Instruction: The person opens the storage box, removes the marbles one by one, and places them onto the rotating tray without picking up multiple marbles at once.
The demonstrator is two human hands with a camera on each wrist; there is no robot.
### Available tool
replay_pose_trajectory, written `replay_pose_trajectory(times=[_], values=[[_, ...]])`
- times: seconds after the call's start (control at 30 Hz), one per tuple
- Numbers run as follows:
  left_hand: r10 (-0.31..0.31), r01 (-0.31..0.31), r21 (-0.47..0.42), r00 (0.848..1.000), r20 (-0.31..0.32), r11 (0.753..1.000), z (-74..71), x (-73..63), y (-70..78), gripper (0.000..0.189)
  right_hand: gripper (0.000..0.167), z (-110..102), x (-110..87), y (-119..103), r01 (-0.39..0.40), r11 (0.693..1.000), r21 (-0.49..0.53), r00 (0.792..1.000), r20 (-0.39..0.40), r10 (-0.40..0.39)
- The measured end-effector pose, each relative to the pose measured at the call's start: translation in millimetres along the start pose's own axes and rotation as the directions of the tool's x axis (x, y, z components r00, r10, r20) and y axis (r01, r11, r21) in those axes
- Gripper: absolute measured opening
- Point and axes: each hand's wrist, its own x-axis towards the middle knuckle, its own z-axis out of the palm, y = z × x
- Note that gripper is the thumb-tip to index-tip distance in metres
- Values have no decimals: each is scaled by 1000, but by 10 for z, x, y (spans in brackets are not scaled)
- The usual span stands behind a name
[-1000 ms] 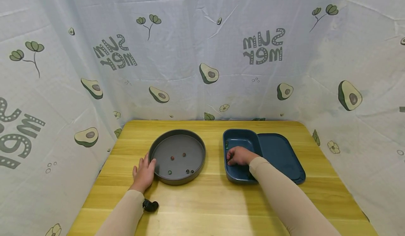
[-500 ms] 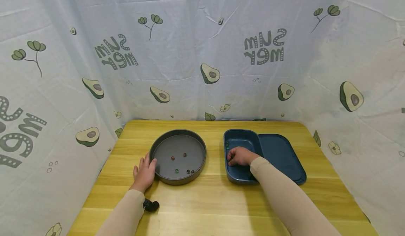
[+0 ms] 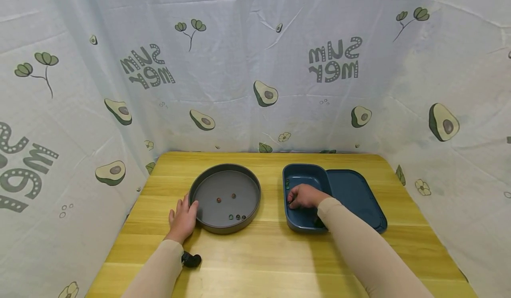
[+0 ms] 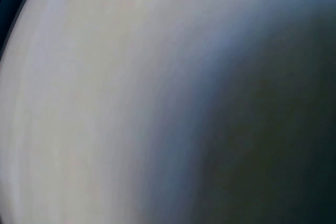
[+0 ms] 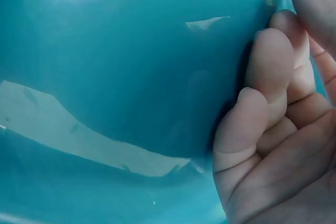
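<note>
My left hand (image 3: pixel 182 221) rests against the left side of a round dark grey pan (image 3: pixel 195 218), fingers extended along its outer wall. Inside the pan lie several small marbles: a reddish marble (image 3: pixel 218 200), a brownish marble (image 3: pixel 233 196), a green marble (image 3: pixel 231 217) and dark ones beside it. My right hand (image 3: pixel 305 196) reaches into a deep blue box (image 3: pixel 297 227). Its curled fingers and thumb pinch a small dark marble (image 3: pixel 289 203) by the left wall. Green marbles (image 3: pixel 287 183) sit farther back along that wall. The left wrist view is a blur; in the right wrist view, curled fingers (image 5: pixel 241 121) show.
A flat blue lid (image 3: pixel 355 194) lies right of the box, partly under its edge. The wooden table (image 3: pixel 255 253) ends at a patterned curtain (image 3: pixel 223 76) behind and at both sides. A small black device (image 3: pixel 191 260) is at the left wrist.
The green marble in the pan has rolled to the right, up to the dark marbles. Both hands have stayed nearly in place; the head view has shifted slightly.
</note>
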Motion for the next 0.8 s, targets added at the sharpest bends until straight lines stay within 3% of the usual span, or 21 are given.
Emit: replay_pose_trajectory(times=[0.53,0.8], values=[[7,-7,10,1000,-3,1000,-2,2,-19,71,9,-235,-70,-54,18,998,60,997,-73,-14],[4,-4,5,1000,-4,1000,-8,5,-18,71,14,-335,-121,-274,53,995,85,993,-109,-43]])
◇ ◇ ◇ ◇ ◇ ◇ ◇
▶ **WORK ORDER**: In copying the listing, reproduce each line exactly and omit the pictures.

▶ **SOLUTION TO THIS EXERCISE**:
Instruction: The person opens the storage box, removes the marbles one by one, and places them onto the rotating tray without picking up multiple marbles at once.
The demonstrator is two human hands with a camera on each wrist; there is no robot.
### Available tool
replay_pose_trajectory, written `replay_pose_trajectory(times=[_], values=[[_, ...]])`
- times: seconds after the call's start (control at 30 Hz), one per tuple
- Numbers run as follows:
  left_hand: r10 (-0.31..0.31), r01 (-0.31..0.31), r21 (-0.47..0.42), r00 (0.848..1.000), r20 (-0.31..0.32), r11 (0.753..1.000), z (-74..71), x (-73..63), y (-70..78), gripper (0.000..0.189)
  right_hand: gripper (0.000..0.167), z (-110..102), x (-110..87), y (-119..103), r01 (-0.39..0.40), r11 (0.693..1.000), r21 (-0.49..0.53), r00 (0.792..1.000), r20 (-0.39..0.40), r10 (-0.40..0.39)
- The measured end-effector pose, each relative to the pose measured at the call's start: translation in millimetres along the start pose's own axes and rotation as the directions of the tool's x axis (x, y, z components r00, r10, r20) and y axis (r01, r11, r21) in those axes
- Gripper: absolute measured opening
- Point and axes: each hand's wrist, its own x-axis towards the middle knuckle, its own z-axis out of the palm, y = z × x
- Note that gripper is the thumb-tip to index-tip distance in metres
- Values have no decimals: each is scaled by 1000, but by 10 for z, x, y (spans in brackets are not scaled)
- The usual span stands behind a name
[-1000 ms] 
[-500 ms] 
[+0 ms] 
[+0 ms] 
[+0 ms] 
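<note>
My left hand (image 3: pixel 182 221) rests against the left side of a round dark grey pan (image 3: pixel 195 218), fingers extended along its outer wall. Inside the pan lie several small marbles: a reddish marble (image 3: pixel 218 200), a brownish marble (image 3: pixel 233 196), a green marble (image 3: pixel 231 217) and dark ones beside it. My right hand (image 3: pixel 305 196) reaches into a deep blue box (image 3: pixel 297 227). Its curled fingers and thumb pinch a small dark marble (image 3: pixel 289 203) by the left wall. Green marbles (image 3: pixel 287 183) sit farther back along that wall. The left wrist view is a blur; in the right wrist view, curled fingers (image 5: pixel 241 121) show.
A flat blue lid (image 3: pixel 355 194) lies right of the box, partly under its edge. The wooden table (image 3: pixel 255 253) ends at a patterned curtain (image 3: pixel 223 76) behind and at both sides. A small black device (image 3: pixel 191 260) is at the left wrist.
The green marble in the pan has rolled to the right, up to the dark marbles. Both hands have stayed nearly in place; the head view has shifted slightly.
</note>
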Motion for the next 0.8 s, targets added at the sharpest bends until straight lines stay within 3% of the usual span, or 21 are given.
Emit: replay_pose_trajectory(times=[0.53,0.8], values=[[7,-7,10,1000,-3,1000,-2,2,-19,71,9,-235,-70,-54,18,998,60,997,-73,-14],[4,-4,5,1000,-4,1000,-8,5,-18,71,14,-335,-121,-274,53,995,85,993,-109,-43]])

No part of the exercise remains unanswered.